▶ **WHAT YOU NEED TO DO**: Retype, word for word, each line between the lines holding "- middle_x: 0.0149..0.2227" and "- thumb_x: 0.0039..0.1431", inclusive, and leave the rest of the data alone.

[Records from a data source]
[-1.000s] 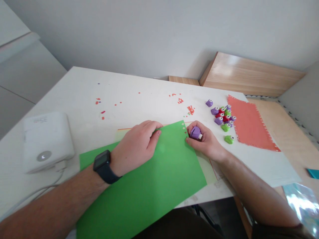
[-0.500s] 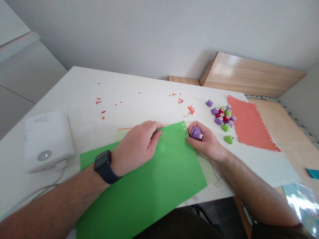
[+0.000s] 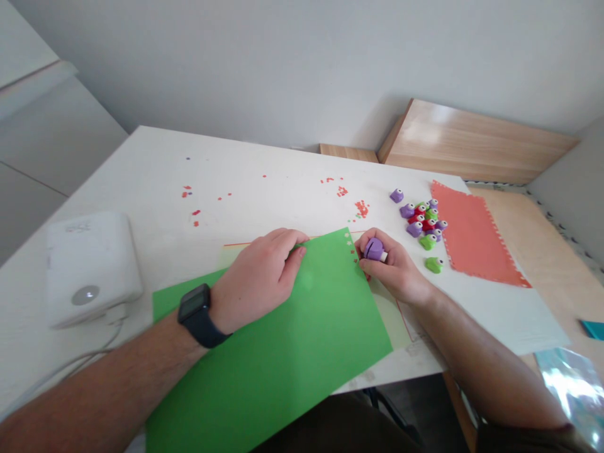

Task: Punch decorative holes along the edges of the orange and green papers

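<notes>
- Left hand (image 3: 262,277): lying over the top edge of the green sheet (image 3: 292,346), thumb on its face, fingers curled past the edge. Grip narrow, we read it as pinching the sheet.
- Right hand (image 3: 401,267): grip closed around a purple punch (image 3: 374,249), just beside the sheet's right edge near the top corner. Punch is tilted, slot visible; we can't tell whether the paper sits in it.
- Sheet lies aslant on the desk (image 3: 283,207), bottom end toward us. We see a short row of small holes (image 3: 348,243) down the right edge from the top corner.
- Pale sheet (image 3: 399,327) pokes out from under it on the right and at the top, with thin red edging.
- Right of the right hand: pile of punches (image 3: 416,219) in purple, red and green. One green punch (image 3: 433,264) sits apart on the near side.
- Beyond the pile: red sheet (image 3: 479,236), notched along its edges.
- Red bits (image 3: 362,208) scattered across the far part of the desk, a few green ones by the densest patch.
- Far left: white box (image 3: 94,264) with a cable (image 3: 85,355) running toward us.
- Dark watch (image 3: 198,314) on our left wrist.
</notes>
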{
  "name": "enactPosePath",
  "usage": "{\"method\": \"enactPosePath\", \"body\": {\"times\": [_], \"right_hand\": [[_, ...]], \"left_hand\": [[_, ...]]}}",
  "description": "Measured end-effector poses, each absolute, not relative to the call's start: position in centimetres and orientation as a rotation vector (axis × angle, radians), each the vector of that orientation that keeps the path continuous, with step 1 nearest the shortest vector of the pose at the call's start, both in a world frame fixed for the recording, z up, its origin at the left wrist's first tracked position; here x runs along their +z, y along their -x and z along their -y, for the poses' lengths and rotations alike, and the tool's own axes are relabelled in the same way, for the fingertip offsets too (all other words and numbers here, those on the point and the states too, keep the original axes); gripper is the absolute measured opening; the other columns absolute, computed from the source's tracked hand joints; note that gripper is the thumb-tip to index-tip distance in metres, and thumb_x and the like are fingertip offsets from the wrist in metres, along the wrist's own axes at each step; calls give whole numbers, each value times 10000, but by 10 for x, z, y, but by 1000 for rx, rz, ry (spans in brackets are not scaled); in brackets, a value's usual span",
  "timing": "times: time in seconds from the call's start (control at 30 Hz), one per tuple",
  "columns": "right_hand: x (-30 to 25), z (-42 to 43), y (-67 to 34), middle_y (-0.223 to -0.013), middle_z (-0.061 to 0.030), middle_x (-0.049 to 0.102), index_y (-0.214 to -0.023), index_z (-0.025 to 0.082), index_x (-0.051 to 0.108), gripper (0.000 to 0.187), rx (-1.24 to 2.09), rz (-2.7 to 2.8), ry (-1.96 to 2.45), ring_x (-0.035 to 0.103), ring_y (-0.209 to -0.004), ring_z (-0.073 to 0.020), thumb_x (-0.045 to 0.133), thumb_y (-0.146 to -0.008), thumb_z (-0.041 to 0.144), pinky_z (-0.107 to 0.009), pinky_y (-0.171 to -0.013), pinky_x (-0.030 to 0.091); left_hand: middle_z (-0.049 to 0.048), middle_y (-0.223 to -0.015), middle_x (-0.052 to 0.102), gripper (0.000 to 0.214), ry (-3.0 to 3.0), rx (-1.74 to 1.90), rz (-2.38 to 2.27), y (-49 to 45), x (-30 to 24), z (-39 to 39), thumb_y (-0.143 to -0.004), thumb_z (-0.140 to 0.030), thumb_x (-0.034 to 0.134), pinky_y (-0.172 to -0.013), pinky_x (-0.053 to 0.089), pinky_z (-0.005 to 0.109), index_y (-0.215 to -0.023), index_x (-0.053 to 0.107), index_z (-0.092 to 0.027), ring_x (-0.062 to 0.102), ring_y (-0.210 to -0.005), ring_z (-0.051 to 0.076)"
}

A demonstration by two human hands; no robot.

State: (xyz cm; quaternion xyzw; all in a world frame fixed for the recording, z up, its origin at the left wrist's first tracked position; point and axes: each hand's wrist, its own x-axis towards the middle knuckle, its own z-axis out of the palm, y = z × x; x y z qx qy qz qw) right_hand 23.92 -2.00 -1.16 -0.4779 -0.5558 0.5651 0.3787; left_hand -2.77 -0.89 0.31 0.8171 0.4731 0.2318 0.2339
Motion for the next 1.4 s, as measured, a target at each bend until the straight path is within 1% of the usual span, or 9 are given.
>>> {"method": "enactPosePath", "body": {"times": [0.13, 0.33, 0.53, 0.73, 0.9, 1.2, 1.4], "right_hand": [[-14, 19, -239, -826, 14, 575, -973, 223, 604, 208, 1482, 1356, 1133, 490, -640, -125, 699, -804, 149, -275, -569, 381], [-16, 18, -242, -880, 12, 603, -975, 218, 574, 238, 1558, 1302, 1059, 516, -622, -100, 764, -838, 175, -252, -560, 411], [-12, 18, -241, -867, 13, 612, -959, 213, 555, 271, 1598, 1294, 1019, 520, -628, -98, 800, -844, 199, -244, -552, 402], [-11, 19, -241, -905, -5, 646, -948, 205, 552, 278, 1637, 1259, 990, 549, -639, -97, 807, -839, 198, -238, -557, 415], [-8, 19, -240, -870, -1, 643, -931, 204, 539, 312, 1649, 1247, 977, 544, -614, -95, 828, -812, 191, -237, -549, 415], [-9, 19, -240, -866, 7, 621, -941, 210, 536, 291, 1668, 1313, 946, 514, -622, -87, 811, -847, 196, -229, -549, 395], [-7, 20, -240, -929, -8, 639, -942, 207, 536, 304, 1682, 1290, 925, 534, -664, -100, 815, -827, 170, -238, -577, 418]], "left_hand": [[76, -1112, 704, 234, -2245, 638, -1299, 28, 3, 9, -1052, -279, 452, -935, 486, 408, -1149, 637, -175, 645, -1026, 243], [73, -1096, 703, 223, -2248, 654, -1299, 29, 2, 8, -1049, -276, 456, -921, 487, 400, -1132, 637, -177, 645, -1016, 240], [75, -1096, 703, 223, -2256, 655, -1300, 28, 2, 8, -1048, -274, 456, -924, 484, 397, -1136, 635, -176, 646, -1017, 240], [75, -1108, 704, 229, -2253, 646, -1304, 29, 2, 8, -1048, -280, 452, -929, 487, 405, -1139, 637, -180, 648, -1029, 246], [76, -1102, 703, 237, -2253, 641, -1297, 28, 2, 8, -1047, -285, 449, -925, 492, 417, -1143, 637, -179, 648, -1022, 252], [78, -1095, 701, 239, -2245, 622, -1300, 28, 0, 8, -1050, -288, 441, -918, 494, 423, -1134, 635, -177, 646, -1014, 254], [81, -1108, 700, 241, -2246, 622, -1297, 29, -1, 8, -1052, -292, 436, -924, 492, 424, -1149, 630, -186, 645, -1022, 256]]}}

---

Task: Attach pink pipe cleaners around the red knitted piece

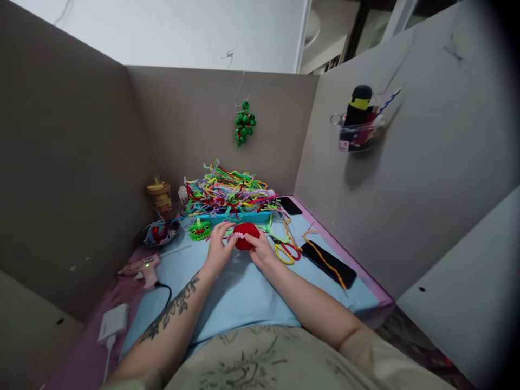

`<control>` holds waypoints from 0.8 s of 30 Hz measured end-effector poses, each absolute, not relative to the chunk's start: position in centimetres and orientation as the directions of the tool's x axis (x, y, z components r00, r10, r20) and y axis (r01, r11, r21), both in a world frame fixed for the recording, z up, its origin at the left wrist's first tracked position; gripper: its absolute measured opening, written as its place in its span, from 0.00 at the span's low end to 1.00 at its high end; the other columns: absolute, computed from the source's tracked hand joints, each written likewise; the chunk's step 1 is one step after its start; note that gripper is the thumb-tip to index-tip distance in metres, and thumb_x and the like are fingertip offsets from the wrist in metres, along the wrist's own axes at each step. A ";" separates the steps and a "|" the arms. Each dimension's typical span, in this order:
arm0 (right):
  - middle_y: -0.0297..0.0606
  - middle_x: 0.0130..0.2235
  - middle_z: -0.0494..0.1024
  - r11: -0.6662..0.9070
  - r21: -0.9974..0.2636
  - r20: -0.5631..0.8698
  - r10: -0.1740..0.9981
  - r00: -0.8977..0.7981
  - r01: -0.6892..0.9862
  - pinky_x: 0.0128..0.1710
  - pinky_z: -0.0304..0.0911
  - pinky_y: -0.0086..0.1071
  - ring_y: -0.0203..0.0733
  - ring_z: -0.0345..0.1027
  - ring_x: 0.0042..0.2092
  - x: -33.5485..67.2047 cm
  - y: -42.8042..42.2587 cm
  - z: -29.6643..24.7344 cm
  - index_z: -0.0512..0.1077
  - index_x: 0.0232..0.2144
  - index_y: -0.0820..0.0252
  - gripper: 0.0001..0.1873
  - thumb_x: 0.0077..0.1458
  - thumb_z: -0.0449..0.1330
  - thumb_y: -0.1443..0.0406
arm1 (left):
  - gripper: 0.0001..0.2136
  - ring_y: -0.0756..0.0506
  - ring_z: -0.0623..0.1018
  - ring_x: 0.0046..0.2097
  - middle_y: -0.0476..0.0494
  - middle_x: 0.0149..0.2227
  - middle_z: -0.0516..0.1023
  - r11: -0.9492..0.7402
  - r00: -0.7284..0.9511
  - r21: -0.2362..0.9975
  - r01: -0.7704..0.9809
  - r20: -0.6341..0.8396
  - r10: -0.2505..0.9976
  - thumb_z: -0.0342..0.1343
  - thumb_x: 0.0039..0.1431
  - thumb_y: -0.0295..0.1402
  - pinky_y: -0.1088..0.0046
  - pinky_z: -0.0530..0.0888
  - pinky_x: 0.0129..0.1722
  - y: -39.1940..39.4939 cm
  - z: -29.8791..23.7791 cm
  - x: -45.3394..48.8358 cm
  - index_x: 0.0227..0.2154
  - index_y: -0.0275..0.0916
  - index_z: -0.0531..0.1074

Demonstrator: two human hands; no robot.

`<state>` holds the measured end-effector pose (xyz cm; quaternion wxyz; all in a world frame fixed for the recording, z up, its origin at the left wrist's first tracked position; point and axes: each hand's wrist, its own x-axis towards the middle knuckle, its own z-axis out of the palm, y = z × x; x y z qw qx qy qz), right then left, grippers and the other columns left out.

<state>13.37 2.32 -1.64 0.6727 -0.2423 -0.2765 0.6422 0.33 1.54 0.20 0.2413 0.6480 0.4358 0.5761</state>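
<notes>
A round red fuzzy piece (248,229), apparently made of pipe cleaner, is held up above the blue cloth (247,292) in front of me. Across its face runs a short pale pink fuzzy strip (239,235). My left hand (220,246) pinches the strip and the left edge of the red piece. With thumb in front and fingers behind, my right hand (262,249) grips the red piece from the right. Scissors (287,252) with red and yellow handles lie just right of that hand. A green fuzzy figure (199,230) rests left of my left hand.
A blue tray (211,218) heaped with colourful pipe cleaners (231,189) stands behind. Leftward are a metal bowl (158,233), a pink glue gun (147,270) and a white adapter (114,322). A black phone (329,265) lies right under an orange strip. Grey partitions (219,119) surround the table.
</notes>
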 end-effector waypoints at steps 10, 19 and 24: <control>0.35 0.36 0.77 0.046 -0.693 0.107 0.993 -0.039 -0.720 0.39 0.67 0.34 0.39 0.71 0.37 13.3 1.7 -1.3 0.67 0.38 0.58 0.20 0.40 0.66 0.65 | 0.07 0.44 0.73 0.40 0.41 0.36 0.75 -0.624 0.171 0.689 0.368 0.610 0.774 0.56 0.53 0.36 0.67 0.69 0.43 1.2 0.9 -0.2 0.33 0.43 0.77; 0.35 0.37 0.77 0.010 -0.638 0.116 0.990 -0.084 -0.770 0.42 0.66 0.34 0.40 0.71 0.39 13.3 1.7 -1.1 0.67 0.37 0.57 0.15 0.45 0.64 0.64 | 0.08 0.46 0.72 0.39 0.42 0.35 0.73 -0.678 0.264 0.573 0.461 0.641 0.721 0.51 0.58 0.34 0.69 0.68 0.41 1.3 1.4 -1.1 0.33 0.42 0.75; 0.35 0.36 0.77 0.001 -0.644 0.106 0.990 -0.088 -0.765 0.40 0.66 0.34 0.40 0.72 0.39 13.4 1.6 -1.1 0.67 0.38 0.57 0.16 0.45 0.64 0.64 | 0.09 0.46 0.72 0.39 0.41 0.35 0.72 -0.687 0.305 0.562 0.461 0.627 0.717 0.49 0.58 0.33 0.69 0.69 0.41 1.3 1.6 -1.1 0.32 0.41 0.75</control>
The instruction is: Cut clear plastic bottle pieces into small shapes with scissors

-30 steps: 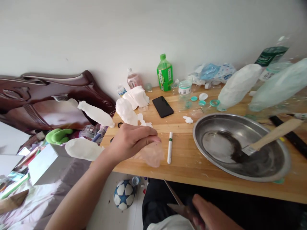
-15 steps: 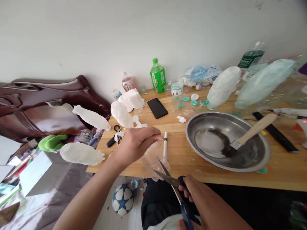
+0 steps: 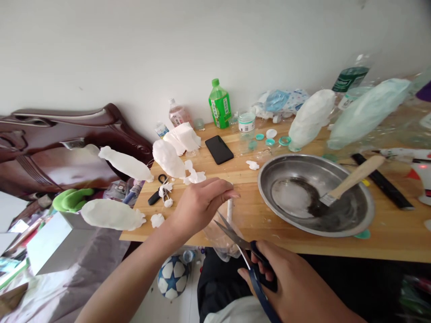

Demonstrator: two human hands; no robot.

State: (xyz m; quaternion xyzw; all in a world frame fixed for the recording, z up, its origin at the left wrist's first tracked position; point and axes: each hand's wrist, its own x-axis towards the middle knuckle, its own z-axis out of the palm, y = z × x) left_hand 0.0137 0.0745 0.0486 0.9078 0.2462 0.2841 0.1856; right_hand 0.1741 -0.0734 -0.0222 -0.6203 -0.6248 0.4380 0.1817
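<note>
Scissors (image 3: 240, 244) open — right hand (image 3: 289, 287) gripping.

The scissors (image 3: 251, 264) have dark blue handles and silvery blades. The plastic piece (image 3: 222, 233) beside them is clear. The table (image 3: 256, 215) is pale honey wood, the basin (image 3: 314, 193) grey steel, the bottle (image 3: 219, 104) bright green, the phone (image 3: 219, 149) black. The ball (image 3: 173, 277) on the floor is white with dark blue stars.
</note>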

▶ **ANSWER SECTION**:
  - middle_x: 0.0149..0.2227
  - middle_z: -0.0516..0.1023
  - r11: -0.9492..0.7402
  - r00: -0.7284..0.9511
  - r21: -0.2362..0.9975
  - r01: -0.7704..0.9809
  - r20: -0.6341..0.8396
  - r10: -0.2505..0.9976
  - thumb_z: -0.0342..0.1343
  - thumb_x: 0.0039..0.1431

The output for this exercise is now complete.